Возглавлявший ревир доктор Боруцкий и немецкий врач-капитан, во всем полагавшийся на поляка, письменно поручились, что никаких противозаконных действий за мной не замечали. Французский священник подговорил узников многих наций не расходиться с поверки, и они потребовали освободить русского санитара.
Меня увели в штрафную команду, на глиняный карьер, не так далеко от ревира. Вновь организовалась небольшая, но сплоченная группа борцов. Мы бросали камни в глину, которая шла на кирпичи, сыпали песок в подшипники машин, кидали болты в мешалки. Я делал глиняные игрушки и дарил немецким детям, а они по моей просьбе подкладывали палки на изгибе узкоколейки, и вагонетки слетали с трехметровой насыпи. Поставить их на рельсы стоило немалого труда. Кирпичный завод простаивал, особенно в дежурство конвоира-моряка, который в 1915 году был в русском плену и вернулся домой после Октябрьской революции.
Моряк не подгонял штрафников. Нацист-мастер грозил, что пожалуется начальству. Моряк вынимал трубку изо рта и, пустив вверх клуб дыма, бурчал:
- Пленные с работы не убегают. Остальное меня не касается.

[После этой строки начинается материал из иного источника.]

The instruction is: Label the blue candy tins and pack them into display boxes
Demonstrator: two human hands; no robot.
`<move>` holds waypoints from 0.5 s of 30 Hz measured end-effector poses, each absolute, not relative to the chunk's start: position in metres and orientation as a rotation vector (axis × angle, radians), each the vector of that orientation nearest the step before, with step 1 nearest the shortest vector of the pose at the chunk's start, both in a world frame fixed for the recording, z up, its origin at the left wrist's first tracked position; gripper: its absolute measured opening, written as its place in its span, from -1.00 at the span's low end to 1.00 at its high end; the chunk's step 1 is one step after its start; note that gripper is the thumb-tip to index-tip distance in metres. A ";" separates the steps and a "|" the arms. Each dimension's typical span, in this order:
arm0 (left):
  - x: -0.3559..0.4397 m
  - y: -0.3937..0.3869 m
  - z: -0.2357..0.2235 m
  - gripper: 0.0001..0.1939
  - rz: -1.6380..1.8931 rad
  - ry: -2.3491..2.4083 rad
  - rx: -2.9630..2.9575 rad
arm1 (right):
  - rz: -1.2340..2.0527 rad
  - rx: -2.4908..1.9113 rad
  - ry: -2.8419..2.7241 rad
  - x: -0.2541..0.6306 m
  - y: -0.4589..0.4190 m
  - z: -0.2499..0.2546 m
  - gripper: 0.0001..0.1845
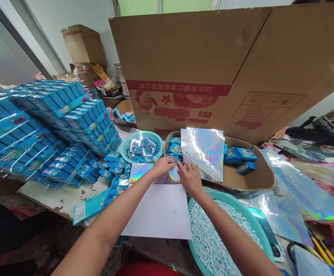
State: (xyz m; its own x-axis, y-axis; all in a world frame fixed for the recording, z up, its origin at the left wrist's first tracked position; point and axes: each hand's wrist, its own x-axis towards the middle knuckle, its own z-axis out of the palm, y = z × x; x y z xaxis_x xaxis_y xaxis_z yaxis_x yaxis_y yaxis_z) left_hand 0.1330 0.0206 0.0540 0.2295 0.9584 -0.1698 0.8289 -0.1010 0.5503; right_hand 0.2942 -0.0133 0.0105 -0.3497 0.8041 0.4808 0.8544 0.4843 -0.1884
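Observation:
A shiny holographic strip (140,171) lies across the top of a plain white sheet (158,211) in front of me. Whether the two are one folded piece I cannot tell. My left hand (163,166) is closed at the strip's upper edge, its fingertips drawn together. Close beside it, my right hand (190,177) rests on the strip's right end, fingers bent and slightly apart. Just beyond my hands, a larger holographic sheet (203,149) leans over an open cardboard tray (245,183) holding blue packs (243,154).
Below my right forearm stands a turquoise basin (260,234) of pale pellets. A smaller turquoise bowl (123,147) holds small blue pieces. Stacked blue packs (77,115) fill the left. Behind rises a big cardboard box (190,50); more holographic sheets (293,191) lie right.

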 end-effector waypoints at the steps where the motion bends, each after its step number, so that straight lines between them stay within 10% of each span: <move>1: 0.134 0.021 0.054 -0.72 0.303 1.636 1.963 | -0.178 -1.371 -2.239 0.293 -0.016 0.007 -0.63; 15: 0.138 0.022 0.051 -0.72 0.274 1.639 1.971 | -0.194 -1.274 -2.280 0.304 -0.029 0.002 -0.67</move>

Подстать моряку был и начальник команды, который старался побольше людей отправить в ревир. Негодяй-перебежчик, бухгалтер по специальности, копивший немецкие марки в ожидании победы фашистов, донес на нас. Комендант отдал нам его писанину со словами:
- Вот кто воюет против вас, а не я!
Доносчик не увидел ни победы, ни поражения фашистов...
Много было разных событий - всего не расскажешь.
Меня перебрасывали из команды в команду; Куда бы я ни попадал, везде находились настоящие люди - стойкие антифашисты.
Федор Смолиенко, село Наумовка, Целинный край.
Источник: «Сильнее смерти. Воспоминания, письма, документы». Москва, Госполитиздат, 1963 год. С. 5-11.